Configuring DSE

Configuring DSE

The default DC/OS DataStax Enterprise installation provides reasonable defaults for trying out the service, but may not be sufficient for production use. You may require a different configuration depending on the context of the deployment.

Installing with Custom Configuration

The following are some examples of how to customize the installation of your DataStax Enterprise instance.

In each case, you would create a new DataStax Enterprise instance using the custom configuration as follows:

dcos package install datastax-dse --options=sample-datastax-dse.json

We recommend that you store your custom configuration in source control.

Installing multiple instances

By default, the DataStax Enterprise service is installed with a service name of datastax-dse. You may specify a different name using a custom service configuration as follows:

{
  "service": {
    "name": "datastax-dse-other"
  }
}

When the above JSON configuration is passed to the package install datastax-dse command via the --options argument, the new service will use the name specified in that JSON configuration:

dcos package install datastax-dse --options=datastax-dse-other.json

Multiple instances of DataStax Enterprise may be installed into your DC/OS cluster by customizing the name of each instance. For example, you might have one instance of DataStax Enterprise named datastax-dse-staging and another named datastax-dse-prod, each with its own custom configuration.

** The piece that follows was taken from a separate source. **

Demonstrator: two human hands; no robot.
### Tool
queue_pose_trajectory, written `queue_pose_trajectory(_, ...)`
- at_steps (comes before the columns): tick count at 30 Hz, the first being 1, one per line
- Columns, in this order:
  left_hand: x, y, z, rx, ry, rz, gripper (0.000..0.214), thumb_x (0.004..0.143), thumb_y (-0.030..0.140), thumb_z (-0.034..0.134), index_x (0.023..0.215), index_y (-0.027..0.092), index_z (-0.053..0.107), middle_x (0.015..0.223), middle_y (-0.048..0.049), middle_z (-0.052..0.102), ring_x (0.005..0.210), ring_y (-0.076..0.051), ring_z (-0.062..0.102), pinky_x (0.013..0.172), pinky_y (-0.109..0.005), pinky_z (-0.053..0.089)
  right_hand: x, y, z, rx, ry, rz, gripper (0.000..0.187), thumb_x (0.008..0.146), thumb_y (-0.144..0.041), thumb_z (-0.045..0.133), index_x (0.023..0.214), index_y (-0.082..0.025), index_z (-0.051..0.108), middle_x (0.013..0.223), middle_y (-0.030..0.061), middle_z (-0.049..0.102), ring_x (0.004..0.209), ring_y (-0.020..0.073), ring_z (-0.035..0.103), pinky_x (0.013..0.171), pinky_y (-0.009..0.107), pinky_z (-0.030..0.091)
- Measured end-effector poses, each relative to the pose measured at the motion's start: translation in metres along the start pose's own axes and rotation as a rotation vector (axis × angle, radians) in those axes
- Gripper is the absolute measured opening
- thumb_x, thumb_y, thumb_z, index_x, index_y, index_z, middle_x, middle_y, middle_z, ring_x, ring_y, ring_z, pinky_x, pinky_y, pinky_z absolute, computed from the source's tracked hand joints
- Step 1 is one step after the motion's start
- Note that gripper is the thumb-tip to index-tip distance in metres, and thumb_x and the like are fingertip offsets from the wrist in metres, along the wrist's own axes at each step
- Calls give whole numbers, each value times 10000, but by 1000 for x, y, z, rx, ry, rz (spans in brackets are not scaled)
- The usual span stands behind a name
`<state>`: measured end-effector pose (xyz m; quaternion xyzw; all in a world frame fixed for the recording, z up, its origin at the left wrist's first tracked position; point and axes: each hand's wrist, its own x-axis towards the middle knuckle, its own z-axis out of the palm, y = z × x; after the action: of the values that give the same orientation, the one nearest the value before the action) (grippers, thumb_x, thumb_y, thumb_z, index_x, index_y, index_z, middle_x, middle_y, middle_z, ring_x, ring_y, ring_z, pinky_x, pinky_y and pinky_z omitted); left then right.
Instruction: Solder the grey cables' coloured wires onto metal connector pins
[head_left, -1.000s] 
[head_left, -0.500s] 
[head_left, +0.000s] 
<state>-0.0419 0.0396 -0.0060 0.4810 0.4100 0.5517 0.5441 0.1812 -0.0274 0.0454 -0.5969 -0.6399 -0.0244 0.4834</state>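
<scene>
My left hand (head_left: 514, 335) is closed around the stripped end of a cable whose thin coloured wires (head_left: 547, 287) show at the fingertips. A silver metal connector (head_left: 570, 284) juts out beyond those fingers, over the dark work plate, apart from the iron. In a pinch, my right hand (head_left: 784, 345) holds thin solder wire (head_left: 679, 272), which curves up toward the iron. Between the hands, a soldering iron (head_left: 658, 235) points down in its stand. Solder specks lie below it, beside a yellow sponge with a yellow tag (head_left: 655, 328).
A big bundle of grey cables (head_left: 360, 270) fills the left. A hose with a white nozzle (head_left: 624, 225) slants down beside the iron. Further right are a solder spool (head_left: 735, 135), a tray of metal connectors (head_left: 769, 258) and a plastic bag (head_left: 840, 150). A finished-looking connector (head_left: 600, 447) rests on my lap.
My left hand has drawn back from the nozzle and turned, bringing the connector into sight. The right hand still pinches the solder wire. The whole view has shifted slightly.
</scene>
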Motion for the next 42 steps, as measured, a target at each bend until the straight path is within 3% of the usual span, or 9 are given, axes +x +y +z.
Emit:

After specifying a custom name for your instance, it can be reached using dcos datastax-dse CLI commands or directly over HTTP as described below.

WARNING: The service name cannot be changed after initial install. Changing the service name would require installing a new instance of the service against the new name, then copying over any data as necessary to the new instance.

Installing into folders

In DC/OS 1.10 and later, services may be installed into folders by specifying a slash-delimited service name. For example:

{
  "service": {
    "name": "/foldered/path/to/datastax-dse"
  }
}

The above example will install the service under a path of foldered => path => to => datastax-dse. It can then be reached using dcos datastax-dse CLI commands or directly over HTTP as described below.

WARNING: The service folder location cannot be changed after initial install. Changing the folder location would require installing a new instance of the service against the new name, then copying over any data as necessary to the new instance.

Addressing named instances

After you’ve installed the service under a custom name or under a folder, it may be accessed from all dcos datastax-dse CLI commands using the --name argument. By default, the --name value defaults to the name of the package, or datastax-dse.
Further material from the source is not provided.